Verifiable Cloud Computing
Verifiable cloud computing is a way to provide cloud computing services that outsource computing to untrusted third parties while maintaining the integrity of the computation results.
In cloud computing, the data owner outsources the data storage and query services to a cloud service provider in order to scale up the services with a low cost. However, such an outsourcing model brings about serious issues in computation integrity. As the service provider is not the real owner of the data, it might return incomplete or incorrect results, intentionally or unintentionally. Thus, to ensure computation integrity, the client needs to authenticate the soundness (every result originates from the data owner’s database), the completeness (no valid result is missing), and the freshness (the result is up-to-date) of the computation results. To tackle this problem, one early solution is verification by replication (Haeberlen et al., 2007). The idea goes as follows. The client outsources the same computing task to multiple workers of different service providers. If not enough results are returned within a reasonable time or the results do not agree, the client would send the task to more other workers. Once a minimum number of the workers agree on the same computation results, the client assumes those results are correct. Although this solution is simple and effective, it assumes failure independence, which however does not hold when facing malicious service providers. In order to provide strong guarantee on the integrity of the computation results against untrusted or even malicious service providers, cryptographically enforced verifiable cloud computing is proposed and studied by a large body of literature. The basic idea is that the service provider should return not only the computation results but also a cryptographic proof, which can be used by the client to establish the soundness, completeness, and freshness of those results.

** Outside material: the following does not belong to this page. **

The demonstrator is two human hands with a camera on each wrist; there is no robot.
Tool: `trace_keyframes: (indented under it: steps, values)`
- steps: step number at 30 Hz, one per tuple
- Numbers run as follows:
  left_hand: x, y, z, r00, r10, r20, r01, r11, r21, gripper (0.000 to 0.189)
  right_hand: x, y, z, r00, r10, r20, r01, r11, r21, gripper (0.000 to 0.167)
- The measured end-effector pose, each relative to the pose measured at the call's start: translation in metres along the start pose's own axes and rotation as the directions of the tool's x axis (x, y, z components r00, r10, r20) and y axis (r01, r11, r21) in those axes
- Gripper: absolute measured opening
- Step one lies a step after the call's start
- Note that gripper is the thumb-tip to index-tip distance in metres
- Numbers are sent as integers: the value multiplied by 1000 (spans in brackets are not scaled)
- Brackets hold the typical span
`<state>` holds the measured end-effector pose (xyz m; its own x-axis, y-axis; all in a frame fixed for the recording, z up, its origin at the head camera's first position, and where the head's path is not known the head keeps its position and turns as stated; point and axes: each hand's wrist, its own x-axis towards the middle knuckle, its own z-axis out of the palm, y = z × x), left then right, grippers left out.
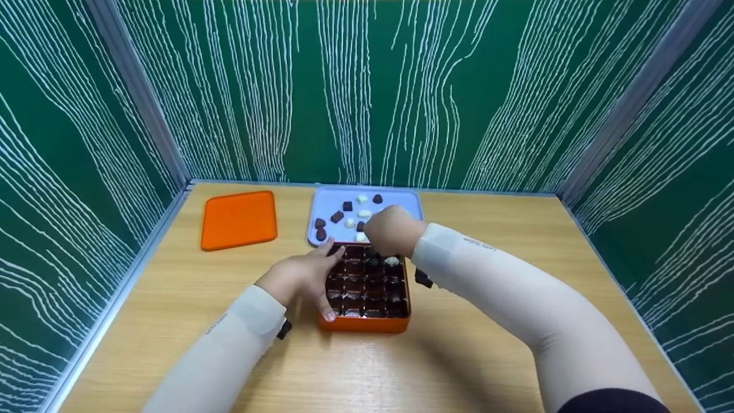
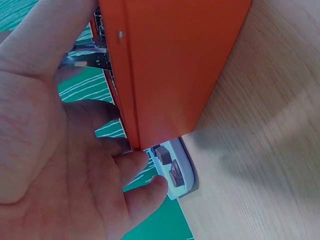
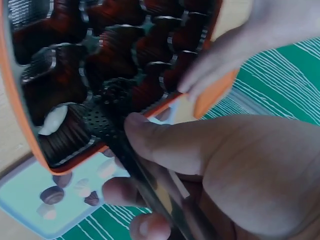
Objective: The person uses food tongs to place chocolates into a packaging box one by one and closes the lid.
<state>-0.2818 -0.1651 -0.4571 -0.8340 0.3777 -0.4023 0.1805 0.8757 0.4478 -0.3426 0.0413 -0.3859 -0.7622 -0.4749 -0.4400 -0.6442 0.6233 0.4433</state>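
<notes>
An orange box (image 1: 364, 325) holds a dark brown divided insert with many compartments. A white chocolate (image 1: 391, 261) sits in its back right corner compartment. My left hand (image 1: 307, 278) is spread along the box's left side, thumb at the front corner and fingertips touching the rim. Above the back row, my right hand (image 1: 393, 229) grips dark metal tongs (image 3: 150, 182) with perforated tips. The tips reach into the compartment beside the white chocolate in the right wrist view; whether they pinch a piece, I cannot tell.
Behind the box, a pale blue tray (image 1: 330, 197) carries several dark and white chocolates (image 1: 337, 217). An orange lid (image 1: 239, 221) lies flat at the back left of the wooden table (image 1: 504, 246). Green walls with white lines (image 1: 309, 92) enclose three sides.
</notes>
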Motion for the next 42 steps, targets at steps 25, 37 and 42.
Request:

There are several metrics when it comes to evaluate the verifiable cloud computing protocols: (i) preprocessing time, which is the time for the data owner to generate some auxiliary data such as authenticated data structure; (ii) proving time, which is the time for the service provider to compute the proof; (iii) verification time, which is the time for the client to verify the proof; and (iv) proof size. It is worth noting that the verification time and proof size should ideally be proportional to the size of the computation results and be independent to the size of the whole database. This is particularly important when the client is a mobile user connecting to the cloud through a wireless network.
In general, there are two fundamental approaches to support verifiable cloud computing, each with its own advantages and disadvantages. On the one hand, one can design a verifiable scheme specifically based on the computation task. This is often achieved by letting the data owner sign a well-designed authenticated data structure (ADS), based on which the service provider can construct corresponding proofs for the outsourced computation. This approach yields low overhead but supports only limited computation tasks. On the other hand, a verification scheme may model the computation task as a general Turing machine. As such, they can support arbitrary tasks at the expense of high and sometimes impractical overhead.
In comparison, the general-purpose verifiable cloud computing scheme does not assume any specific properties on the computation task. Instead, the computation task is present as a Boolean or arithmetic circuit, which is Turing complete and thus can be used for arbitrary cloud computation. As the Boolean or arithmetic circuit can be viewed as a serious of constraints on the internal computation state as well as the final results, it can be transformed into a so-called quadratic span program. By utilizing certain cryptographic primitives such as pairing, the equivalent program can be verified using a technique known as zk-SNARKs (Parno et al., 2013). In addition to the ability to authenticate arbitrary programs, zk-SNARKs is able to achieve extremely low overhead on verification. The verification time and proof size are both in constant. Further, it leaks no information beyond the computation result, which is crucial for the applications with privacy and confidentiality concerns. However, as a cost of its generality, zk-SNARKs yields high overhead on the preprocessing time and proving time. It is considered impractical to many real-world cloud computing problems. Nevertheless, many studies have been carried out to reduce its proving overhead. Ben-Sasson et al. (2014) propose a zk-SNARK variant that avoids hard-coding the computation program into its verification key and thus reduces the preprocessing cost. Zhang et al. (2017a) propose an interactive protocol for general-purpose SQL queries, whose cost is substantially lower than the original zk-SNARKs scheme. More recently, it has been proposed to model the computation task as a random access machine (RAM) program as opposed to a circuit (Braun et al., 2013; Ben-Sasson et al., 2013; Zhang et al., 2018). As a result, it can gain significant performance improvement for some computation tasks. For example, the size of a circuit implementing binary search on a sorted array is linear in the length of the array, whereas the complexity of a RAM program for binary search is only logarithmic.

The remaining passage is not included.